Upgrading and expanding all sectors of agriculture, the base of economic growth and development in Zimbabwe, has to be built on the twin foundations of skilled energetic farmers and a sustainable financial and marketing structure.
And all this has to be in the context of modern Zimbabwean land policies, whereby the overwhelming bulk of farmed land is now in small-scale and medium-scale farms rather than the inherited system of huge estates and “native reserves” roughly splitting the agricultural land evenly.
Land reform, and subsequent Government policies, did far more than end a racial split of land.
It would have been quite feasible to have changed the ownership of the large estates, while retaining them intact, for example.
Instead land reform, and this will be its lasting legacy, changed the whole system and allowed vast numbers of families to own and run their own family farming businesses.
The latest commercialisation policies of the Second Republic have significantly ended the distinction between farmers using farms allocated through traditional systems in the communal lands and farms allocated through offer letters, which will be formalised in leases.
In practice there is no longer a sharp divide between small farms and large estates, but rather a continuum of farms with maximum sizes now regulated.
The differences in tenure are far less important than the new map.
At the same time there is now a determination to ensure that this new range of family farms are properly farmed.
Absentee landholders are discouraged and new requirements now compel all farmers who benefited from land reform to explain how they use their farms, what they plant and what they produce, with the aim being to ensure that all land is well used, if necessary through changes in allocation.
This has required a revolutionary change in how farming is financed.
Almost all farmers require financing for inputs and require secure markets for what they produce, with payment on delivery. And that second condition requires that buyers have the finance to pay on delivery, when crops are harvested, and then recoup that huge payment in what is a seasonal business when the sell or use the crops they have bought over the next 12 months.
This does require capitalisation, either equity itself or a formal system of borrowing, through bonds and the like.
There has been a major effort to solve this double problem, of funding input loans for farmers, basically through provision of the actual inputs, and funding the purchase of the harvest when it is delivered over a fairly few weeks.

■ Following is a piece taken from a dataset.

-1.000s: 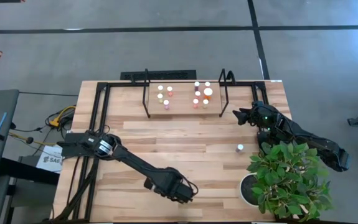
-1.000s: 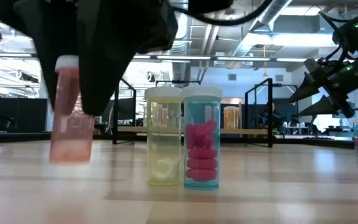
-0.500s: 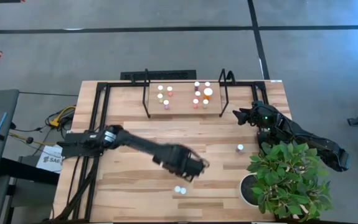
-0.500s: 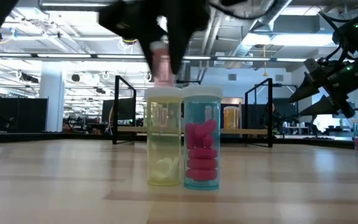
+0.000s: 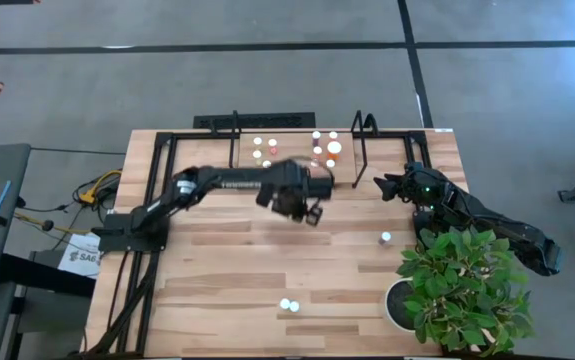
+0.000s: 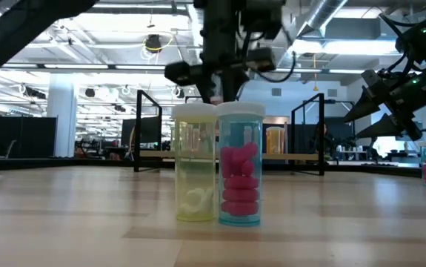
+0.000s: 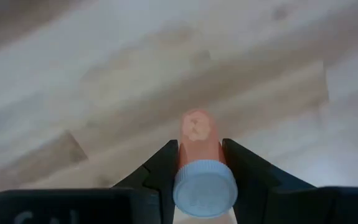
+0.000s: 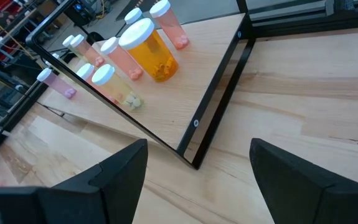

Tobacco has largely switched to a contract system, whereby the major buyers sign contracts with farmers, provide the inputs and then buy the crops with prices set by a formula.
It has worked quite well, with record harvests now being recorded, and the oversight of the Tobacco Industry and Marketing Board has prevented any major cheating. But farmers are unhappy over how inputs are costed and how prices are set, and there is unhappiness that the financing of the buying of the crop is largely offshore, minimising the advantages for Zimbabwe.
The distrust of farmers for the buyers is hardly new.
It dates right back to the beginning of tobacco farming early last century and was a major factor in the establishment of the auction floors, although possibilities of collusion were still mentioned.
But the recent Cabinet decision to move towards more independent funding for tobacco farmers and a larger share of the crop on auction should be a major advance, especially as such funding will be local, rather than offshore.
From the farmers’ point of view, even if contract farming remains a major force, with a larger percentage of the crop sold on open auction, the pricing formulas for contract crops should reflect those prices.
At the moment is well under 10 percent.
Obviously, when it comes to costing inputs and other problems the TIMB needs to be more open and again the option of more bank lending should provide the necessary competition to ensure the best deals for farmers.
While the contractors have done much to rebuild the industry, the Government intervention will help make that rebuild permanent.
The second recent advance is the approval for the Agricultural Marketing Authority to make a $100 million bond issue so it can make the necessary input loans to more farmers, especially for oil seeds.
This will be formalising what has tended to be an ad hoc system that has been refined under the Second Republic to make it work.
The major grain harvests come under the Command Agriculture and Pfumvudza schemes. Cheating has been stopped, with side marketing criminalised. Command Agriculture, for the larger farmers, is now primarily within the banking sector and there was a major advance after last year’s drought when the major bank involved decided not to cash in the Government guarantee but instead work with farmers to spread repayments.
Harvest payments for grain, and much of the cotton, harvests still have direct financing of the Grain Marketing Board. What is now needed is to follow the pilot scheme of the AMA and start building up the capital of the GMB, or the Agricultural Finance Corporation, and start financing through established money markets the seasonal requirement for a lot of cash at harvest that is reclaimed from future resale.
This was impossible with high inflation, economic instability and significant cheating by some of the farmers who were funded. The Second Republic Reforms have now seen inflation rates falling fast, stability restored and cheating largely eliminated. This opens the door to converting ad hoc annual arrangements to a permanent system.
The Government and Treasury will still be involved, and heavily involved, but more as the overseer with Budget allocations going more to building up equity in the AFC, AMA and other financing and marketing organisations rather than in direct funding.
We have proved that the present methods work, and that significant co-operation between the Government, the private sector, the banking sector and, perhaps most importantly the farmers, is possible. Now we can build on that to continue converting the farming sector into what it must be, a huge group of millions of farmers running prosperous businesses and producing our food, raw materials and a large slice of our exports.